The majority of times we get hacked
it’s because we clicked a link that uploaded a virus which opened us up to
hackers. 
This is the bad news, but there’s
also good news. This kind of hacking is preventable, and here are some steps to
take to stay safe online.
1. Be wise. This seems basic, but so many times we just
ignore our better judgment. How many of us have been sucked in by direct
messages like these? “Have you heard the
rumors your fiend is spreading about you?”
or “This is a hilarious video just uploaded about you.” Stop. Think.
Then DON’T click that link!
2. Assume
it’s a lie.
Awhile back, I got an email
from an online company confirming a large purchase with my credit card. I knew
I hadn’t made any purchases, but still had to fight the urge to panic. My gut
response was to reply to the email. Thankfully, I took a step back and looked
more closely at the email. I noticed several things that made me suspicious. I
immediately did an online search for scams involving that company and came up
with pages of recent victims. I contacted the company directly (not through the
info in their email) and confirmed the email was a ruse to steal my information.

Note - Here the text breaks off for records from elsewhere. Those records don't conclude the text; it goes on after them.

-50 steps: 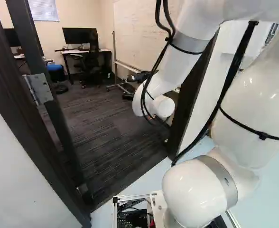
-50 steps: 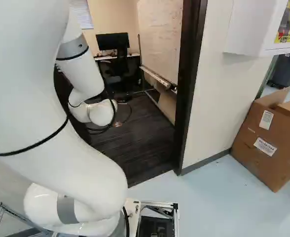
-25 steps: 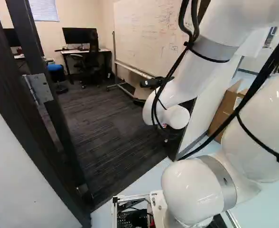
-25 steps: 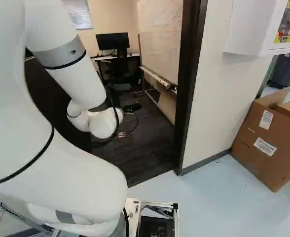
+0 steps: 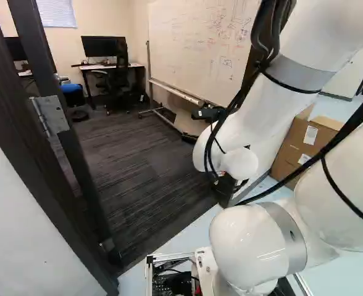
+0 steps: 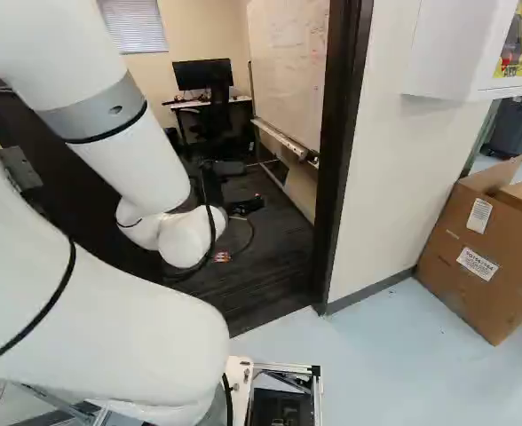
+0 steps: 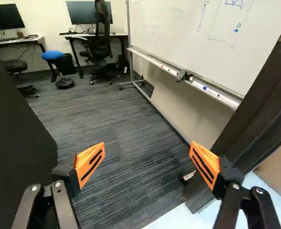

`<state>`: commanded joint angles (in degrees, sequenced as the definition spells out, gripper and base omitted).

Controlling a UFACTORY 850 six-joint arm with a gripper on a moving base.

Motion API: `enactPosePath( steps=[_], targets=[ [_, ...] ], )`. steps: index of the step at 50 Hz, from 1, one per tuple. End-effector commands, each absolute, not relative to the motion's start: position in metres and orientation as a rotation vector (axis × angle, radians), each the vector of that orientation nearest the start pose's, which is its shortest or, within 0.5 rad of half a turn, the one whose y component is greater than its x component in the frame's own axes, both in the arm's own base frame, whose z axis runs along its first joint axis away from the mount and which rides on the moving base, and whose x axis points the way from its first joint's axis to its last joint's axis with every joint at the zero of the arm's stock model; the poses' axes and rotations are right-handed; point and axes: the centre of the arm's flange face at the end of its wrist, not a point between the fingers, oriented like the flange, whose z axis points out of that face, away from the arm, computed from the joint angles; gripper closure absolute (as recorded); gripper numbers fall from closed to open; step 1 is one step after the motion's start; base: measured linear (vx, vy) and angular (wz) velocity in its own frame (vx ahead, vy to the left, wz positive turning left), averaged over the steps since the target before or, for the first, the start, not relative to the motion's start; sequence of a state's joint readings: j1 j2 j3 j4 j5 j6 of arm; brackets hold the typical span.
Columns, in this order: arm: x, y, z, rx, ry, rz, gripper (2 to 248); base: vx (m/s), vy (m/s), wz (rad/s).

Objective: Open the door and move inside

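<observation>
Dark door [image 7: 17, 138] ajar | beside the fingers [image 5: 208, 113], to one side | spread wide, gripping nothing

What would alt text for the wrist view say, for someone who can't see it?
An open, orange-padded gripper points into a carpeted office past a dark door frame. A whiteboard stands along one side; two desks with monitors stand beyond.
</observation>
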<state>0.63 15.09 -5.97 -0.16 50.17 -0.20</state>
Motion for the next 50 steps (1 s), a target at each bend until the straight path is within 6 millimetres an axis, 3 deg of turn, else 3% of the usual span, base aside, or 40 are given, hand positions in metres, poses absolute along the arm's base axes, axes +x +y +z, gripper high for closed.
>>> enactPosePath(
  steps=[50],
  targets=[
    [0.2703,0.0,0.3656,-2.558,0.0,-1.824,3,0.0,0.0,0.0]
  ],
)
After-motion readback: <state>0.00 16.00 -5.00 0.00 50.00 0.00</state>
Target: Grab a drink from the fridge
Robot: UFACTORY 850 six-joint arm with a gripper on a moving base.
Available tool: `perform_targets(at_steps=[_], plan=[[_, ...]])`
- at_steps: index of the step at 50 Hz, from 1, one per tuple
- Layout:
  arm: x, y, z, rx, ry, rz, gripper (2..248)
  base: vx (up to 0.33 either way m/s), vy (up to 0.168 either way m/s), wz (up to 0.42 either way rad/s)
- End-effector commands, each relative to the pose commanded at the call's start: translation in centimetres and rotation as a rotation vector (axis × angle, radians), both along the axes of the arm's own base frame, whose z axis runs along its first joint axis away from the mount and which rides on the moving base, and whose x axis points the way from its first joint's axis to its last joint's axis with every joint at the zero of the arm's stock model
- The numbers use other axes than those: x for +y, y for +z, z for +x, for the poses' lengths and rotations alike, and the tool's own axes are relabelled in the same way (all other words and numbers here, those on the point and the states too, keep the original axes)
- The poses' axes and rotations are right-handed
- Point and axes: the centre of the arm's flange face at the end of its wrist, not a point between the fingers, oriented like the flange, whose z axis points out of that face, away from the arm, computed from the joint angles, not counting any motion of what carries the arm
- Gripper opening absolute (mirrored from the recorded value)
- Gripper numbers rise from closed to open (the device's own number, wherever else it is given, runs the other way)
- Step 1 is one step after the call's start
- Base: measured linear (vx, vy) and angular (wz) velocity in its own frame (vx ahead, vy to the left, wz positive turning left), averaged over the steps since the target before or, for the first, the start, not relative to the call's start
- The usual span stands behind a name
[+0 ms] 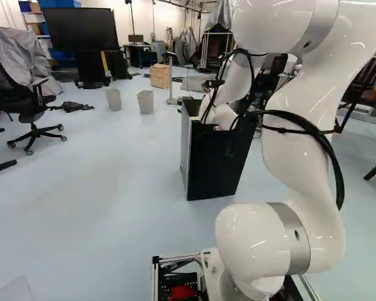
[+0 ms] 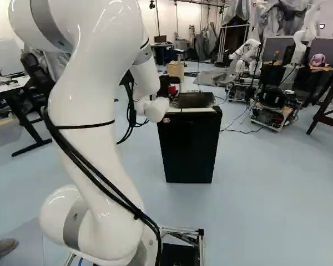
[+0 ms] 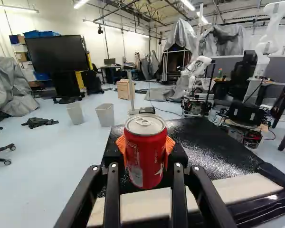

3. Never give out sensitive information.
Let me repeat, NEVER GIVE OUT
SENSITIVE INFORMATION! Companies don’t ask for bank account info, passwords or
other information over the internet. First, if you’re a customer, they already
have all of your information they need. Keeping up with personal passwords is a
liability for companies. 
4. Stop accepting friend requests on Facebook
from people you don’t know.
If
you’ve read my blog for long, you know that I run my personal FB profile as a
public forum. BUT I still don’t allow “FRIEND” access to strangers. There was a
time when we could look at common friends as a sort of endorsement for
accepting a connect. That time is GONE. The only time I might consider looking
further at a possible friendship would be if we had HUNDREDS of friends in
common.
5. Never share personal data while you’re on a
public Wi-Fi.
This
includes logging into sites when you must type in a password. It’s okay to
bring up a site you’re already logged into, but NEVER type a password in a
public place. Not only is it a risk, but it’s so easy to counterfeit a public Wi-Fi
and make it look legitimate.
6. Use two-level authentication whenever
possible.
For instance, when I log into my
Google account from a new device or new location, I receive a text message with
an additional code I must type in. This has saved me so many times. A lot of
networks offer this option and I always sign up for it. It may seem frustrating
when you’re in a hurry. The truth is, when we’re rushed is when we’re not
paying attention and we’re often more vulnerable.
7. For PC users, invest in a good security program. And good programs don’t necessarily mean
expensive programs. AVG is an excellent option and has free options.
8. Have a
different password for EVERY site you’re on.
And change your passwords every six months. I know you don’t want to hear it, but I cannot
emphasize this strong enough. Your password must be different for
every account you have. That can seem overwhelming. If you’re like me you
probably have dozens of accounts, so how can we keep up with all those
passwords? Trust me, it’s not with sticky notes or a file on your
computer. Every single time I share this information, someone confesses
that they have a file on their computer and no one will know it’s there because
it’s labeled INFO or something similar.
Instead, take advantage of some
wonderful programs. Some charge a small fee, others are free—all have the
highest security rating available. And they all have apps so you can
access your accounts from your mobile devices.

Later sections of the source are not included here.